(Data items)

- Opening Delimiter -

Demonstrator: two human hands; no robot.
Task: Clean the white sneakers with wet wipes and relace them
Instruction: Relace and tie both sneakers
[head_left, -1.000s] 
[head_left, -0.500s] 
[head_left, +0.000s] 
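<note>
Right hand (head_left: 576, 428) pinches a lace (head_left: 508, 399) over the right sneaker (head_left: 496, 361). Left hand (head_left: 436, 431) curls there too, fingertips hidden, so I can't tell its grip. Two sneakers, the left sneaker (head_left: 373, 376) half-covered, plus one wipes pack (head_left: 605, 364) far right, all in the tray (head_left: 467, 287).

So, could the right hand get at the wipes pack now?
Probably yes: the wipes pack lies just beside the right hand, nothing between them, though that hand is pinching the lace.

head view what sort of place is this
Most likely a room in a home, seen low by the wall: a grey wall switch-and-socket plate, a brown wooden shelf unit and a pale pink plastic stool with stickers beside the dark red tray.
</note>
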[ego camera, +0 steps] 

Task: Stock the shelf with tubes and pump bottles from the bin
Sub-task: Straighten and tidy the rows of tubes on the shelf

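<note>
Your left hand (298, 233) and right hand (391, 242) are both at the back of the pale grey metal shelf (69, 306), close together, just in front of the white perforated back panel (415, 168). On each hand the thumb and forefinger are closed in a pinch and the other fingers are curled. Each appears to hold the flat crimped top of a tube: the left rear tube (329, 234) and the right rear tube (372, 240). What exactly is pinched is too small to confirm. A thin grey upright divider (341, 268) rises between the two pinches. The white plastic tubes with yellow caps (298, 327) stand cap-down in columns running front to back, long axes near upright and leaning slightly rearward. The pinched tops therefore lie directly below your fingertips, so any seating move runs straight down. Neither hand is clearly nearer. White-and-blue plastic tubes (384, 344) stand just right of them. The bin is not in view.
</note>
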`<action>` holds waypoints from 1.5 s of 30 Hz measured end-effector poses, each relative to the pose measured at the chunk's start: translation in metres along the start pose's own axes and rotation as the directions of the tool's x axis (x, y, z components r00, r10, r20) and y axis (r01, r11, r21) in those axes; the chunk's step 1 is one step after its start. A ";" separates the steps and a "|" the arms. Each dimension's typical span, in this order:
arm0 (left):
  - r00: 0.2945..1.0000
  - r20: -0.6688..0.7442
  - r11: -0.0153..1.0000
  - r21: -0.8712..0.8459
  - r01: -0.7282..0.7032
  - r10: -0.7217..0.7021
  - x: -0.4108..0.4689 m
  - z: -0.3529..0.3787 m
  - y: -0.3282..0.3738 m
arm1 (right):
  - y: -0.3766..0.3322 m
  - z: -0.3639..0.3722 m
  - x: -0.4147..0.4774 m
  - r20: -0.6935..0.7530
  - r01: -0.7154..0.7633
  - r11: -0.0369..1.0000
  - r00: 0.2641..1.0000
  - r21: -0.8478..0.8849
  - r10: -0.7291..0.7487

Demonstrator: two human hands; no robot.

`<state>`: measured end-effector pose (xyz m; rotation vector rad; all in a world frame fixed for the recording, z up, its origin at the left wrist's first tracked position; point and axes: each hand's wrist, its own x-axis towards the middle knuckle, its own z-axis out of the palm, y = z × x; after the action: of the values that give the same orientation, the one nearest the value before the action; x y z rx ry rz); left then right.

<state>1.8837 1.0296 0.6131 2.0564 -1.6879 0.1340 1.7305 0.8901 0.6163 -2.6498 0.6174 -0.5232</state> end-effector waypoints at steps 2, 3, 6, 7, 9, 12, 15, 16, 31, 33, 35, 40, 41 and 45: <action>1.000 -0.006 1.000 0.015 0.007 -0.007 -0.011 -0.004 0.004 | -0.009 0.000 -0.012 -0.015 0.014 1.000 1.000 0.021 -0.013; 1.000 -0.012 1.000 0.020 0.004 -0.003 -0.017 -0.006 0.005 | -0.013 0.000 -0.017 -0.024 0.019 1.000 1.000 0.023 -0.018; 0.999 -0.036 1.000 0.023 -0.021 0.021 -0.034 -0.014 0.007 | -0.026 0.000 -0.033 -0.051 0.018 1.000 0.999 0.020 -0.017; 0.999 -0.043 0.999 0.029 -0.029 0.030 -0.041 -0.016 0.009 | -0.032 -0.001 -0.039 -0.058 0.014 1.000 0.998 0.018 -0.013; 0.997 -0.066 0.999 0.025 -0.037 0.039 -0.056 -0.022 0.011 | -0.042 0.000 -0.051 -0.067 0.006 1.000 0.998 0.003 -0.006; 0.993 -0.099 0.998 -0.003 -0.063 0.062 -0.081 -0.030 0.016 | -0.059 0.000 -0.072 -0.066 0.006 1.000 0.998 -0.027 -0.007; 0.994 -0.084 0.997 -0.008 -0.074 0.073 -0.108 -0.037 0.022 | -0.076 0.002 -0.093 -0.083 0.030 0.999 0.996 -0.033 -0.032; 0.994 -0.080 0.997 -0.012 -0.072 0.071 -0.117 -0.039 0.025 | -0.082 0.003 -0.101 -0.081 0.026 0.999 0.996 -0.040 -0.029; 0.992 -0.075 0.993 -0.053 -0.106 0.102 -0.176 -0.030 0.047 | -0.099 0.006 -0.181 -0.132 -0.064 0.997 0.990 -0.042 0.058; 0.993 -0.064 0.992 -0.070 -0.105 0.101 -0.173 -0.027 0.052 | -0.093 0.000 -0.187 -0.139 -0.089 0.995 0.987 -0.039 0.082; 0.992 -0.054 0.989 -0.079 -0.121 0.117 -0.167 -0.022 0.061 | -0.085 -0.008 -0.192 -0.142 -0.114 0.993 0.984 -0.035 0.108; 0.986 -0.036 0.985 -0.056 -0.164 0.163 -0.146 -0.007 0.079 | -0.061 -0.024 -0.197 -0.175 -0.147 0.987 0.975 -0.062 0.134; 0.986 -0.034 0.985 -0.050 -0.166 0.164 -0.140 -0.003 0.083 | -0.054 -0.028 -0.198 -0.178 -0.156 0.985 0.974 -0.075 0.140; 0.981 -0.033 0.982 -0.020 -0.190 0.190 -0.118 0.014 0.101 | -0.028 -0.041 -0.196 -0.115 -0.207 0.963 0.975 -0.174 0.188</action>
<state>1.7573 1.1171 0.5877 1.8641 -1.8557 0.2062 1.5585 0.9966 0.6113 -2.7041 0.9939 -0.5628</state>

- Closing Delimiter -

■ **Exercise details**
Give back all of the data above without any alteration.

■ **Answer space**
Demonstrator: two human hands; no robot.
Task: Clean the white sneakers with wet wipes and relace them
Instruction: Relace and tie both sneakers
[head_left, -1.000s] 
[head_left, -0.500s] 
[head_left, +0.000s] 
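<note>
Right hand (head_left: 576, 428) pinches a lace (head_left: 508, 399) over the right sneaker (head_left: 496, 361). Left hand (head_left: 436, 431) curls there too, fingertips hidden, so I can't tell its grip. Two sneakers, the left sneaker (head_left: 373, 376) half-covered, plus one wipes pack (head_left: 605, 364) far right, all in the tray (head_left: 467, 287).

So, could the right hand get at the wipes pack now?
Probably yes: the wipes pack lies just beside the right hand, nothing between them, though that hand is pinching the lace.

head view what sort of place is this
Most likely a room in a home, seen low by the wall: a grey wall switch-and-socket plate, a brown wooden shelf unit and a pale pink plastic stool with stickers beside the dark red tray.
</note>
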[ego camera, +0 steps] 

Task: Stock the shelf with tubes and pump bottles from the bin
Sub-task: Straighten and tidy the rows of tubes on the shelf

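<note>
Your left hand (298, 233) and right hand (391, 242) are both at the back of the pale grey metal shelf (69, 306), close together, just in front of the white perforated back panel (415, 168). On each hand the thumb and forefinger are closed in a pinch and the other fingers are curled. Each appears to hold the flat crimped top of a tube: the left rear tube (329, 234) and the right rear tube (372, 240). What exactly is pinched is too small to confirm. A thin grey upright divider (341, 268) rises between the two pinches. The white plastic tubes with yellow caps (298, 327) stand cap-down in columns running front to back, long axes near upright and leaning slightly rearward. The pinched tops therefore lie directly below your fingertips, so any seating move runs straight down. Neither hand is clearly nearer. White-and-blue plastic tubes (384, 344) stand just right of them. The bin is not in view.
</note>
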`<action>` holds waypoints from 1.5 s of 30 Hz measured end-effector poses, each relative to the pose measured at the chunk's start: translation in metres along the start pose's own axes and rotation as the directions of the tool's x axis (x, y, z components r00, r10, r20) and y axis (r01, r11, r21) in those axes; the chunk's step 1 is one step after its start. A ";" separates the steps and a "|" the arms. Each dimension's typical span, in this order:
arm0 (left):
  - r00: 0.2945..1.0000
  - r20: -0.6688..0.7442
  - r11: -0.0153..1.0000
  - r21: -0.8712..0.8459
  - r01: -0.7282..0.7032
  - r10: -0.7217..0.7021
  - x: -0.4108..0.4689 m
  - z: -0.3529..0.3787 m
  - y: -0.3282..0.3738 m
arm1 (right):
  - y: -0.3766..0.3322 m
  - z: -0.3639..0.3722 m
  - x: -0.4147..0.4774 m
  - r20: -0.6935..0.7530
  - r01: -0.7154..0.7633
  - r11: -0.0369..1.0000
  - r00: 0.2641..1.0000
  - r21: -0.8478..0.8849
  - r10: -0.7291..0.7487

Demonstrator: two human hands; no robot.

`<state>`: measured end-effector pose (xyz m; rotation vector rad; all in a world frame fixed for the recording, z up, its origin at the left wrist's first tracked position; point and axes: each hand's wrist, its own x-axis towards the middle knuckle, its own z-axis out of the palm, y = z × x; after the action: of the values that give the same orientation, the one nearest the value before the action; x y z rx ry rz); left then right.

<state>1.8837 1.0296 0.6131 2.0564 -1.6879 0.1340 1.7305 0.8901 0.6163 -2.6498 0.6174 -0.5232</state> end-effector waypoints at steps 2, 3, 6, 7, 9, 12, 15, 16, 31, 33, 35, 40, 41 and 45: <action>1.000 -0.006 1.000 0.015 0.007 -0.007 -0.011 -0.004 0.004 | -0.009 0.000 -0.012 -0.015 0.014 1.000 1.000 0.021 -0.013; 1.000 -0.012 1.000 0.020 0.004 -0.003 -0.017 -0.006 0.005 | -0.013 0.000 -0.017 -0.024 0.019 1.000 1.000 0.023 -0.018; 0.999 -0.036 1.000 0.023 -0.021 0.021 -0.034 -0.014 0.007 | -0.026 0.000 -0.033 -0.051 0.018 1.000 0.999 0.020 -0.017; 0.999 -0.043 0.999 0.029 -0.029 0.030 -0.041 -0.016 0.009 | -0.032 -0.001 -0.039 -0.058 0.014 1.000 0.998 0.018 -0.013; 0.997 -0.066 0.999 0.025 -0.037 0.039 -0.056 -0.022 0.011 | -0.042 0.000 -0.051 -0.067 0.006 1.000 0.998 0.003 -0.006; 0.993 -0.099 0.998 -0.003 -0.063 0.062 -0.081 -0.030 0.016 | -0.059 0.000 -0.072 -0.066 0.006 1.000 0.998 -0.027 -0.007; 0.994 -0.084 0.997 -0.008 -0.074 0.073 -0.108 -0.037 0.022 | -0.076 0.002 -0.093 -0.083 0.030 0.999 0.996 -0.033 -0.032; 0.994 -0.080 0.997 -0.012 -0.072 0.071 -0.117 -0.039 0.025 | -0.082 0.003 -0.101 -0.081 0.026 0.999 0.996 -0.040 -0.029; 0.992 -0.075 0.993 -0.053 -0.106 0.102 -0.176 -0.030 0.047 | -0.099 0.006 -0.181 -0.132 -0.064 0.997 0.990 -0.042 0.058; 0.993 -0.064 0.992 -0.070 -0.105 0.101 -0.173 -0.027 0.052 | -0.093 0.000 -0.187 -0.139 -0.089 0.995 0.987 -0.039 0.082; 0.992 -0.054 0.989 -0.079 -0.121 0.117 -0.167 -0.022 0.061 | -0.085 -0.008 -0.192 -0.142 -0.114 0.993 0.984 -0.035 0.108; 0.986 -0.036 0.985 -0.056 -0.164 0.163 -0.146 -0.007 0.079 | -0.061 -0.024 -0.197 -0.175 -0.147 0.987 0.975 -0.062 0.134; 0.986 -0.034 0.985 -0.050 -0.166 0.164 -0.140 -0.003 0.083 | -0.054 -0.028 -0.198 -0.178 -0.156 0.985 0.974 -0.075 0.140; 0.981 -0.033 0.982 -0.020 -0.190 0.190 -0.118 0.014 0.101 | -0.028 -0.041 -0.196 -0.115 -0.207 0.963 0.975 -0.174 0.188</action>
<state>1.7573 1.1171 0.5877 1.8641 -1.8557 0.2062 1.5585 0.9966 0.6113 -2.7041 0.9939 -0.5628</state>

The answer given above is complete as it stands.